IS IT MORE THAN WE CAN HANDLE?
While sitting on my deck enjoying a cool autumn evening, the phone rang. “Bruce, can you come to the hospital. There’s been a tragic accident.” Two high school boys, best friends, had been driving the country roads faster than they should. The speed of the vehicle would not hold a sharp curve and the car tumbled over and over until finally resting in a cornfield. One walked away unharmed, the other was rushed to the hospital with severe injuries.
Arriving I could hear from the entrance of the emergency room a mother pleading with God for the life of her son. I quickly go to her side and plead with her. He survived, but his injuries confined him to a wheelchair.
When we hear of tragedy, there is a deep-seated psychological defense mechanism that goes to work: we hope it doesn’t happen to us, and if it does: we hope we can handle it. But what if it does happen and we find that it is more than we can bear. What then?
Taking life seriously is to live knowing there is no amount of money, power or planning that can prevent tragedy, suffering, bereavement, dire illness, relationship betrayal and many other troubles that enter our life. We are fragile human beings and are subject to forces beyond our power to control or manage. And we know this intuitively. Those who face pain and suffering learn all too well that their own resources are inadequate.

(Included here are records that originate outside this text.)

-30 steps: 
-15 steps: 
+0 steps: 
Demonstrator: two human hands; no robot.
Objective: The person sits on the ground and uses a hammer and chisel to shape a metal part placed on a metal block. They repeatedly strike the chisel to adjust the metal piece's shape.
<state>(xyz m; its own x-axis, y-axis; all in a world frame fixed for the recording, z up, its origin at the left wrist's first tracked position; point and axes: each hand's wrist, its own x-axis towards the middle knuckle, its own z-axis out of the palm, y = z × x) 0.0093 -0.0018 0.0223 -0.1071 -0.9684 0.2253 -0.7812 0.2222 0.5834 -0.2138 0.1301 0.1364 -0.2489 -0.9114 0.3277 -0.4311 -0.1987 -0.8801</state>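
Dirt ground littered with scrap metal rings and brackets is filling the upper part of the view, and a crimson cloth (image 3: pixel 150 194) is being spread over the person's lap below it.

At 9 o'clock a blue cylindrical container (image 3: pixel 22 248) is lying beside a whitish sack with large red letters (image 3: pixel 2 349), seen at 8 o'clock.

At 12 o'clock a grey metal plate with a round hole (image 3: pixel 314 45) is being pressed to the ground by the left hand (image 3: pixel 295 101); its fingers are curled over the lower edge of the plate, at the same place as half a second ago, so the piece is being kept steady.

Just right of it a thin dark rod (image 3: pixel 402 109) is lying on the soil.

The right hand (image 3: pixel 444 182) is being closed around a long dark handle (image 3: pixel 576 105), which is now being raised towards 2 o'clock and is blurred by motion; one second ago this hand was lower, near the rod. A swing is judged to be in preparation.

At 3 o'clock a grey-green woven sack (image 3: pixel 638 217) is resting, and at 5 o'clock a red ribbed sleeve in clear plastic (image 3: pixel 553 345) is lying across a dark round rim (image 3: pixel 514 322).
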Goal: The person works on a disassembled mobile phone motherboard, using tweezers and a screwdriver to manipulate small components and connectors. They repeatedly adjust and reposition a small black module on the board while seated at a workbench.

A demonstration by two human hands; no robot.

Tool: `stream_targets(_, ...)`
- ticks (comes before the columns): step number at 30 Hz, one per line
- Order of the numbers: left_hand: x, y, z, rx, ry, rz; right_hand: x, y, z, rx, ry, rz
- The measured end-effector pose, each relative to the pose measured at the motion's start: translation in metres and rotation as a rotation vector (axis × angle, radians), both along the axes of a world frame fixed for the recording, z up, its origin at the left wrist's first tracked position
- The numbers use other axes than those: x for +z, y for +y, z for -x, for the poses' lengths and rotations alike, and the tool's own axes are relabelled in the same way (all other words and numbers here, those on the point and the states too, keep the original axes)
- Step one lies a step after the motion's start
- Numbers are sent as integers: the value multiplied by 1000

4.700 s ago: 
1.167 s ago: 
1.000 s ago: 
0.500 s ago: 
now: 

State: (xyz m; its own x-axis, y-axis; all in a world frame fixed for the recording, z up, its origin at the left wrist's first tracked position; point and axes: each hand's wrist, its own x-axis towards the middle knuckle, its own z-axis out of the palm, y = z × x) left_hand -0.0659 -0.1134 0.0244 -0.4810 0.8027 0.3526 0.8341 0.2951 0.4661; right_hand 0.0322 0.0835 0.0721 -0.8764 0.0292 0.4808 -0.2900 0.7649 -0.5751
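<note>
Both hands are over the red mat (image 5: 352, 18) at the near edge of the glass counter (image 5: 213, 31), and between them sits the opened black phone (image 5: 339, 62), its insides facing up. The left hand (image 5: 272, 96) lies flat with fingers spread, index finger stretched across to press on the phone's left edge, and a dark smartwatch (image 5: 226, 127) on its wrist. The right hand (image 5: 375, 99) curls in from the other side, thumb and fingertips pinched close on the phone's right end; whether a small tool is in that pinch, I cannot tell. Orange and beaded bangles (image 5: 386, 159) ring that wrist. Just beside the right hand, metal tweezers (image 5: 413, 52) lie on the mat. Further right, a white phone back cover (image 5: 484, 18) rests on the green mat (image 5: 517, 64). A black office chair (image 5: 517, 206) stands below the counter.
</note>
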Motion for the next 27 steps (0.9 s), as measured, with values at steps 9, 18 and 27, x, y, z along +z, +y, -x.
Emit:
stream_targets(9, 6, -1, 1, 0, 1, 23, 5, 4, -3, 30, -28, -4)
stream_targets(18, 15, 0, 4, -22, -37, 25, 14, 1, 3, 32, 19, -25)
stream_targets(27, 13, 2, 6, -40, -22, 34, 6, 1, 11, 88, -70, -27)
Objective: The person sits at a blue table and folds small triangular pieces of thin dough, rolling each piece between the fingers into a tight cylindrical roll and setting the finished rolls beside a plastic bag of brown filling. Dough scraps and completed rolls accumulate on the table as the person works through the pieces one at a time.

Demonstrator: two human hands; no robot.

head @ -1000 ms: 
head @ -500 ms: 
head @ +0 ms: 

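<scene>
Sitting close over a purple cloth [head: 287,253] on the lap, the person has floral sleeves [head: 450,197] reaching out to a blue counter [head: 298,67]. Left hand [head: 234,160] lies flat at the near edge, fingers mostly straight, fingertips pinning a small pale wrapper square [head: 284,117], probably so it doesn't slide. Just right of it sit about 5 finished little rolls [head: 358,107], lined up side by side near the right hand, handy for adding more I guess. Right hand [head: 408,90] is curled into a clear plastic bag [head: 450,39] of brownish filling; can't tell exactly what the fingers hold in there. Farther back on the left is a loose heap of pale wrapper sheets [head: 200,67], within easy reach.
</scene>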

We need each other. The mother of the injured son needed others to plead with her, help her heal, forgive, reconcile and find meaning. There is no price for the value of such support.
I would also humbly suggest, inevitably the support must be spiritual. When we don’t have answers we look for them. Some curse God in suffering, just as many find Him. What is true for all is when tragedy, pain or suffering come upon us, we finally realize we are not only, not in control of our lives but that we never really were.
So, when life is more than you can handle where do you turn?
Consider the words of C.S. Lewis, “God whispers to us in our pleasures, speaks to us in our conscience, but shouts to us in our pain”.